### AIM OF THE EXERCISE
Look through the data below for the line with "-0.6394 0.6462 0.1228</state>", and transcribe it exactly together with each line after it up to and including the line with "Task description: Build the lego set". Give nothing else.
----------
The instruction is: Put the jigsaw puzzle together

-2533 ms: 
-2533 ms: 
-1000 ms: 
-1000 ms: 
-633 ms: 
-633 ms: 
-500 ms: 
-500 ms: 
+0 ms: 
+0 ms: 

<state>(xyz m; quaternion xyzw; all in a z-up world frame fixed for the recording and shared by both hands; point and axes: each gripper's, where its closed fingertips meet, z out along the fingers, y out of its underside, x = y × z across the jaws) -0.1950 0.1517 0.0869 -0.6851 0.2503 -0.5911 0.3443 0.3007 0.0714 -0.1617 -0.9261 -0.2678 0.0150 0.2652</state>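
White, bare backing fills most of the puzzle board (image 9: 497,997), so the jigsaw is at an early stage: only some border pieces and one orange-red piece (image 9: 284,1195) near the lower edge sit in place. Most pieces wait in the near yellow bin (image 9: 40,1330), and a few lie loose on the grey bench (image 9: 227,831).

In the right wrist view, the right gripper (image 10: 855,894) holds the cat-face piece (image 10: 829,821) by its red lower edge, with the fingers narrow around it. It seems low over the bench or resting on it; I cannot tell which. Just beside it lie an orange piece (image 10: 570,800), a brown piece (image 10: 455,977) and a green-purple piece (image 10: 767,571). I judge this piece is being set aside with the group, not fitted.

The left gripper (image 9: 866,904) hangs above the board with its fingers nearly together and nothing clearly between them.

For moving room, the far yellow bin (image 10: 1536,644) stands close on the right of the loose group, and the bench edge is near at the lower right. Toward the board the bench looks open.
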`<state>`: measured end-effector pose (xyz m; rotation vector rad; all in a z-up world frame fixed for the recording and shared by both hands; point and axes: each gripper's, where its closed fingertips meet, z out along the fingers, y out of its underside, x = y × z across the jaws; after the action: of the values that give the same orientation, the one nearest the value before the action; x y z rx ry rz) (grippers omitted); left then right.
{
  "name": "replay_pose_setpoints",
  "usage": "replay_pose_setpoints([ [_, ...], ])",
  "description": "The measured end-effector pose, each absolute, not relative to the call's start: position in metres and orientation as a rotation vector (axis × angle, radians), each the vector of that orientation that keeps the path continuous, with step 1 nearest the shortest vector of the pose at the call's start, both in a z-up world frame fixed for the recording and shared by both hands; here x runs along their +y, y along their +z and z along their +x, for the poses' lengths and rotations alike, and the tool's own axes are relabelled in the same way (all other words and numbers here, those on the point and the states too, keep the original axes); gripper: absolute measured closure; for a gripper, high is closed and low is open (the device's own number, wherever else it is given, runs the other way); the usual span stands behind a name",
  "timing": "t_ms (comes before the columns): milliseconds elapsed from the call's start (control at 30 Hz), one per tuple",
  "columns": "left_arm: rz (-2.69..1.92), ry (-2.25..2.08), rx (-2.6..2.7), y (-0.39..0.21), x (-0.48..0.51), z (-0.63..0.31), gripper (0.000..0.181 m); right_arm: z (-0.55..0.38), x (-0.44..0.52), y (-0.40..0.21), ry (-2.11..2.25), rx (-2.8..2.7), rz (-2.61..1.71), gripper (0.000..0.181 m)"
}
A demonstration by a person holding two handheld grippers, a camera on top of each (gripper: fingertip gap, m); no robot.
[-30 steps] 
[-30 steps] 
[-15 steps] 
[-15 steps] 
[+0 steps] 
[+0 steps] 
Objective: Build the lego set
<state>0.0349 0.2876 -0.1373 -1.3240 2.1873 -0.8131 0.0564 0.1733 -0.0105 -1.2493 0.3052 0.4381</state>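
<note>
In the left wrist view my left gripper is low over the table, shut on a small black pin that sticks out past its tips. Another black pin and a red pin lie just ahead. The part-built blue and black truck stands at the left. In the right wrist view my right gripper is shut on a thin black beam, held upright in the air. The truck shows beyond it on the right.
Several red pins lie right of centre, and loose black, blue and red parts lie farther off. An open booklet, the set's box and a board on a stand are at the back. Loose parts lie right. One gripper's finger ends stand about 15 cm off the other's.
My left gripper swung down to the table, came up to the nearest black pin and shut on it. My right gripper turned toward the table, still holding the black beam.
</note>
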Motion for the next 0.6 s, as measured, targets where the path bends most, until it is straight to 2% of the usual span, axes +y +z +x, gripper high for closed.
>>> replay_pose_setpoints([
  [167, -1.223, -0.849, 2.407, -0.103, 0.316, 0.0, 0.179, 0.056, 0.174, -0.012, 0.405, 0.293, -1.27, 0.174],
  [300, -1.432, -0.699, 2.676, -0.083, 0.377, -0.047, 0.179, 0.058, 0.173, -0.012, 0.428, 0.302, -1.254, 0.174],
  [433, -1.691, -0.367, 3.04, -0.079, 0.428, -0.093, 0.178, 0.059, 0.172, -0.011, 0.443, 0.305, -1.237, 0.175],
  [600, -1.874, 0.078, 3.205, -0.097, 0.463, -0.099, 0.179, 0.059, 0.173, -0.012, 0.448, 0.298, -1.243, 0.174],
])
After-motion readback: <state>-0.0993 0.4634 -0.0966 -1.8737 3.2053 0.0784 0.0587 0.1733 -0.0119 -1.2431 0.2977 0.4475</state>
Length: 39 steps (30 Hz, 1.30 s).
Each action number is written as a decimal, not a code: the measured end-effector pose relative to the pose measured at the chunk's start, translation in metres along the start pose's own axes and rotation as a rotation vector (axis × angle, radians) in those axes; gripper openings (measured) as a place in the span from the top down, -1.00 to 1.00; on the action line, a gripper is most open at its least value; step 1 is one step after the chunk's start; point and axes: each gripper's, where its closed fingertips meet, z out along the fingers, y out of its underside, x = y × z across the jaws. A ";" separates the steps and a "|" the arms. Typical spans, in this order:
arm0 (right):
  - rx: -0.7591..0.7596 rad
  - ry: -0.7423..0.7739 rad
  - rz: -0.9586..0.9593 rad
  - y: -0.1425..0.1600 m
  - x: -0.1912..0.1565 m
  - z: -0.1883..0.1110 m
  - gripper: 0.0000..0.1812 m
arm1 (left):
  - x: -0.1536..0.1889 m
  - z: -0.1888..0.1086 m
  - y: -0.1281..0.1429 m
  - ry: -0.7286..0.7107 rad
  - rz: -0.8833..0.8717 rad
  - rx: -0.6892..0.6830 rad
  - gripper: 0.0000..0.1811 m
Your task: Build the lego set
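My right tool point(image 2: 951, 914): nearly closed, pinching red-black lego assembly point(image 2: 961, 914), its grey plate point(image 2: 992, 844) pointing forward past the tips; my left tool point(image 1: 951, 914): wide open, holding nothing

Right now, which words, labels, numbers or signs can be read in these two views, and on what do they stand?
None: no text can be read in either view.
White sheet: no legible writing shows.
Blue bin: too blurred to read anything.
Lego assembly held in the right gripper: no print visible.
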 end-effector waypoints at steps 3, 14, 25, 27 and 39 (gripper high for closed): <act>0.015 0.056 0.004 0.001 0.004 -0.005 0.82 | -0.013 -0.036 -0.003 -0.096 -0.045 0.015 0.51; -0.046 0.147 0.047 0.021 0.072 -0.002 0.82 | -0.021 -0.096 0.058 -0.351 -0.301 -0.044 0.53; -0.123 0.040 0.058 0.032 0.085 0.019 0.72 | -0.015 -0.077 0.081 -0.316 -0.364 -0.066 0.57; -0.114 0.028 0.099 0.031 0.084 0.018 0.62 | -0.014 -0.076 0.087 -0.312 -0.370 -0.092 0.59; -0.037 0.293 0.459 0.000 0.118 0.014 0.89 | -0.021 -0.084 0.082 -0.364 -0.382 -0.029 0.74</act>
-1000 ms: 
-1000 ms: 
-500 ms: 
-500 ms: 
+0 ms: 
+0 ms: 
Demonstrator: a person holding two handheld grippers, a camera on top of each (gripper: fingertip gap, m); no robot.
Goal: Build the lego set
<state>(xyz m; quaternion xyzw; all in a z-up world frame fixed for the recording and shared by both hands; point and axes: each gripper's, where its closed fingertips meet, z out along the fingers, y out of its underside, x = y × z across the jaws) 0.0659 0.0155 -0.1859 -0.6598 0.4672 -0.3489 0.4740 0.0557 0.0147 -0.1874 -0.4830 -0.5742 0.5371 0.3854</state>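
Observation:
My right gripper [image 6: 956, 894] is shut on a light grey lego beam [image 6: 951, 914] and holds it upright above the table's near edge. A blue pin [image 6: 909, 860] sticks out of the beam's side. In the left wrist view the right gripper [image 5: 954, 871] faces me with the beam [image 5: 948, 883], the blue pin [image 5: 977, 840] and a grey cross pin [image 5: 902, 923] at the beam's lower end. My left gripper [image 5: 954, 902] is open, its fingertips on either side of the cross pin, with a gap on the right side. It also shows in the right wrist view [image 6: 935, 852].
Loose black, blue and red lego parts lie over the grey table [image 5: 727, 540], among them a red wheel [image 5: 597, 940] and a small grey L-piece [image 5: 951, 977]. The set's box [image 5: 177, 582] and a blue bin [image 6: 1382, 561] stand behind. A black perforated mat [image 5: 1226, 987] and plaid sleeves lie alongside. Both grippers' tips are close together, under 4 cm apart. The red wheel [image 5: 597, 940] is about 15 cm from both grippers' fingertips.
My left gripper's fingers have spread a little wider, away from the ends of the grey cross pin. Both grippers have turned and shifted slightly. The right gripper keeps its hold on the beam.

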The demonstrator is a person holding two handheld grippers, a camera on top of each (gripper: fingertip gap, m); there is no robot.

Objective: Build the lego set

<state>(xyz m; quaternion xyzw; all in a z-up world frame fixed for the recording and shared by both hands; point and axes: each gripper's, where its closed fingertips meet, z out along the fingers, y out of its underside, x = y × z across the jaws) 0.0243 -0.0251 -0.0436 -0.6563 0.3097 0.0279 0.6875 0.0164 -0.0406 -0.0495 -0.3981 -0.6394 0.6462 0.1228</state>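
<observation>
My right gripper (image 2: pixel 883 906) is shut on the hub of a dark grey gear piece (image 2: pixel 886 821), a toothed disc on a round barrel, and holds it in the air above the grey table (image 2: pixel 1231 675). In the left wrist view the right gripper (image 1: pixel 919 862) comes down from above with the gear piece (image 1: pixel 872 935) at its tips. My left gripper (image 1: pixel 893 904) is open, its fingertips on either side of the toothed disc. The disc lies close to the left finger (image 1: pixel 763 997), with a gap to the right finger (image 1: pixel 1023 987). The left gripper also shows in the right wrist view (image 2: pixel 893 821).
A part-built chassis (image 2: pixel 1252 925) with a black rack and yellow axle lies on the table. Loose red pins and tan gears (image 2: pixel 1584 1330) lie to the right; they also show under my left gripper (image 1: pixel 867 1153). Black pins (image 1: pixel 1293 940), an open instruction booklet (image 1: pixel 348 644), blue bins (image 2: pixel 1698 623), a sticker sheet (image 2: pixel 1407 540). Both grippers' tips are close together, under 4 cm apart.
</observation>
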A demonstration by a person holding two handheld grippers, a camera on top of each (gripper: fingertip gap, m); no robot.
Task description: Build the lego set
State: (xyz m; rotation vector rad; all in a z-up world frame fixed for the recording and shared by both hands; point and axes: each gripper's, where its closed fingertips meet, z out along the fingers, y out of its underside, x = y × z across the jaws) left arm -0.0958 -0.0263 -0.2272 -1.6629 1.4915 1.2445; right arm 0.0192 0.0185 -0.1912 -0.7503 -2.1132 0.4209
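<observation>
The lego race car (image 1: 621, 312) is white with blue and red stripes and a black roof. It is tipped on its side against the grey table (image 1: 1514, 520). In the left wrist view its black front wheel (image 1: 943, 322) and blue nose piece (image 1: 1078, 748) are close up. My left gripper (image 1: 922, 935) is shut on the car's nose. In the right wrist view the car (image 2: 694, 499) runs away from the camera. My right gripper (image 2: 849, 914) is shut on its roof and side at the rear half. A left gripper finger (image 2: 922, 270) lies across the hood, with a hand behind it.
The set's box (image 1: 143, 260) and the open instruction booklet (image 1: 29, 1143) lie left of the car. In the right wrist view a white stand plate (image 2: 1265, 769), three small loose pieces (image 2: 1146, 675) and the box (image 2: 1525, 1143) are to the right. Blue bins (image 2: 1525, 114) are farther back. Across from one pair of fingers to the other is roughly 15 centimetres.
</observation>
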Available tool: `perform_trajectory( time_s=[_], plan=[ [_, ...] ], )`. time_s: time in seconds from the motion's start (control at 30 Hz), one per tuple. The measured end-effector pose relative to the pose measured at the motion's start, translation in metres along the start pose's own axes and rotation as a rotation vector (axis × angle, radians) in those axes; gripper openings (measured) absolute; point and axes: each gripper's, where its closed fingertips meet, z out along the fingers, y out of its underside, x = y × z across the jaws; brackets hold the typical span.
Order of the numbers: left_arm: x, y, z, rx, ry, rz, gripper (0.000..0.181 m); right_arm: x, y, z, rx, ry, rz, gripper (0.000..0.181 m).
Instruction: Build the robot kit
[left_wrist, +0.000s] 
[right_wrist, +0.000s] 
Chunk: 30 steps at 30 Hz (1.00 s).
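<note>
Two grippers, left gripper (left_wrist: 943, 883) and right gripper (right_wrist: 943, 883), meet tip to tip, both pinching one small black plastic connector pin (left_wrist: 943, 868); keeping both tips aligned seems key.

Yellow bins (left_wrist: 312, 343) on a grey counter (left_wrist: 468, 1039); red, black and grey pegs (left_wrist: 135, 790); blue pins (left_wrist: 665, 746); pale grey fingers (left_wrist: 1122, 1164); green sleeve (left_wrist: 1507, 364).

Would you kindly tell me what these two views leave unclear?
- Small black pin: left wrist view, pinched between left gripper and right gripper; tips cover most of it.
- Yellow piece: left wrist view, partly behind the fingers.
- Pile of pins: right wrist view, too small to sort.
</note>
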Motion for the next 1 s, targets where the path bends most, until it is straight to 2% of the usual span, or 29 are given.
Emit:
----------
### SOLUTION
<state>(xyz m; quaternion xyzw; all in a z-up world frame fixed for the recording and shared by both hands; point and axes: each gripper's, where its closed fingertips meet, z out along the fingers, y out of its underside, x = y × z across the jaws) 0.0243 -0.0251 -0.0436 -0.6563 0.3097 0.0279 0.6875 0.0164 -0.0406 -0.0495 -0.3981 -0.6394 0.6462 0.1228</state>
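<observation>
My right gripper (image 2: pixel 883 906) is shut on the hub of a dark grey gear piece (image 2: pixel 886 821), a toothed disc on a round barrel, and holds it in the air above the grey table (image 2: pixel 1231 675). In the left wrist view the right gripper (image 1: pixel 919 862) comes down from above with the gear piece (image 1: pixel 872 935) at its tips. My left gripper (image 1: pixel 893 904) is open, its fingertips on either side of the toothed disc. The disc lies close to the left finger (image 1: pixel 763 997), with a gap to the right finger (image 1: pixel 1023 987). The left gripper also shows in the right wrist view (image 2: pixel 893 821).
A part-built chassis (image 2: pixel 1252 925) with a black rack and yellow axle lies on the table. Loose red pins and tan gears (image 2: pixel 1584 1330) lie to the right; they also show under my left gripper (image 1: pixel 867 1153). Black pins (image 1: pixel 1293 940), an open instruction booklet (image 1: pixel 348 644), blue bins (image 2: pixel 1698 623), a sticker sheet (image 2: pixel 1407 540). Both grippers' tips are close together, under 4 cm apart.
</observation>
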A demonstration by a person holding two handheld grippers, a camera on top of each (gripper: fingertip gap, m); no robot.
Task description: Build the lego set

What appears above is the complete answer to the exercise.